WHAT IS REQUIRED: Go through the following data and transcribe exactly the stretch of lines from the one holding "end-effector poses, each" to the one holding "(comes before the", both included.

SUPPLIED DATA:
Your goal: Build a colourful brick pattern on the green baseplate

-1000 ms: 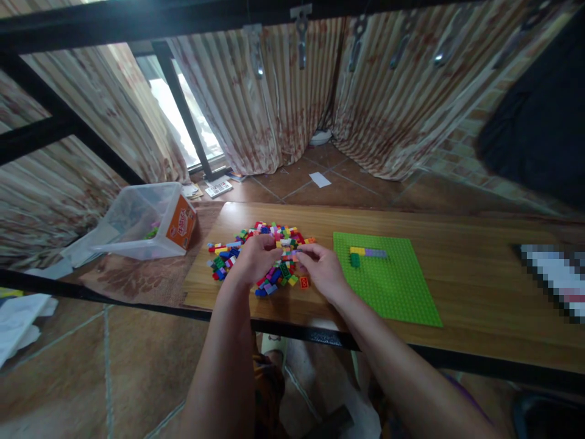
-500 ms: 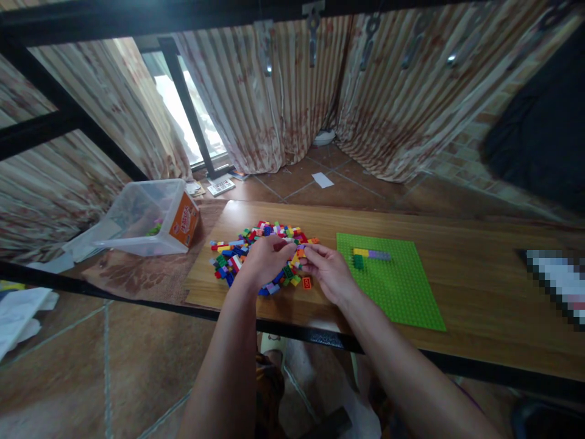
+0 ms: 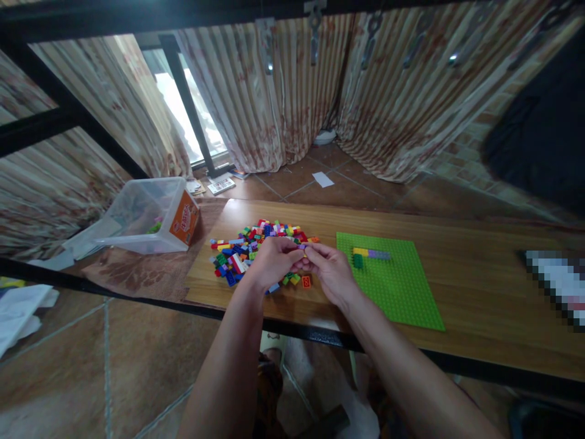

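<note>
Over the right side of a pile of toy building bricks (image 3: 231, 256), my left hand (image 3: 275, 263) and my right hand (image 3: 333, 272) meet with fingertips pinched together. Between them shows a small purple building brick (image 3: 302, 247); the fingers hide most of it and whatever is joined to it. A loose orange brick (image 3: 306, 281) lies on the table just below my fingers. To the right of my right hand is a green baseplate (image 3: 397, 292). Near its upper left, a yellow brick (image 3: 360, 252), a purple and grey row (image 3: 380, 255) and a dark green brick (image 3: 357, 261) sit on it.
The wooden table (image 3: 475, 280) runs across the view. At its left stands a clear plastic box (image 3: 137, 244) with an orange label and a few pieces inside. A blurred-out object (image 3: 560, 277) lies at the right. Black frame bars and curtains (image 3: 292, 110) stand behind.
My hands have drawn closer together, and my left fingers now cover the orange and yellow pieces that showed between them. The bricks on the baseplate have not moved.
</note>
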A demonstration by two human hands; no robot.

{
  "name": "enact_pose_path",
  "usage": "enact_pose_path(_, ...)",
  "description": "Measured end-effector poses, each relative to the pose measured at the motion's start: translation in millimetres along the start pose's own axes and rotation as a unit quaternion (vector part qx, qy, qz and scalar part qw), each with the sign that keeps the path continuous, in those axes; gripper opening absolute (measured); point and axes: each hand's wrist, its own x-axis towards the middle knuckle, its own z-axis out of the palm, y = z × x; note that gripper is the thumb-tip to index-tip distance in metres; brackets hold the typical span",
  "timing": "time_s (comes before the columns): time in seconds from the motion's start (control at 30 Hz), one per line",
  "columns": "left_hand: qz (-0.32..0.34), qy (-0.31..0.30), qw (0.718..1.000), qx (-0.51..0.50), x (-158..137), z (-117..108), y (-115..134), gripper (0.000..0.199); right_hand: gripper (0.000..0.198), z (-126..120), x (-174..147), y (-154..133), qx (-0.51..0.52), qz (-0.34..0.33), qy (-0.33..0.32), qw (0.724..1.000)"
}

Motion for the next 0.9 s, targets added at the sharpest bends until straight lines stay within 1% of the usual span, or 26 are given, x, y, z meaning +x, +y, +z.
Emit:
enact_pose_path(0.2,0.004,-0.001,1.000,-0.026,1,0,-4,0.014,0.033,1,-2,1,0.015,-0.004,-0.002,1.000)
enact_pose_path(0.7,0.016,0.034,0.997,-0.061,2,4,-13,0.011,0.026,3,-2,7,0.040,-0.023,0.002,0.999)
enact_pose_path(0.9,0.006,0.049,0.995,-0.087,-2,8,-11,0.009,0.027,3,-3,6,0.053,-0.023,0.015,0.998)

SOLUTION FOR THIS EXERCISE:
  "description": "Measured end-effector poses, each relative to the pose measured at the motion's start: translation in millimetres along the start pose's own axes and rotation as a unit quaternion (vector part qx, qy, qz and scalar part qw), each with the sign that keeps the path continuous, in those axes; gripper opening absolute (measured); point and axes: each hand's wrist, its own x-axis towards the middle knuckle, its own z-axis out of the palm, y = z × x; note that gripper is the thumb-tip to index-tip distance in metres; brackets hold the typical span",
  "timing": "time_s (comes before the columns): time in seconds from the motion's start (control at 30 Hz), one per line",

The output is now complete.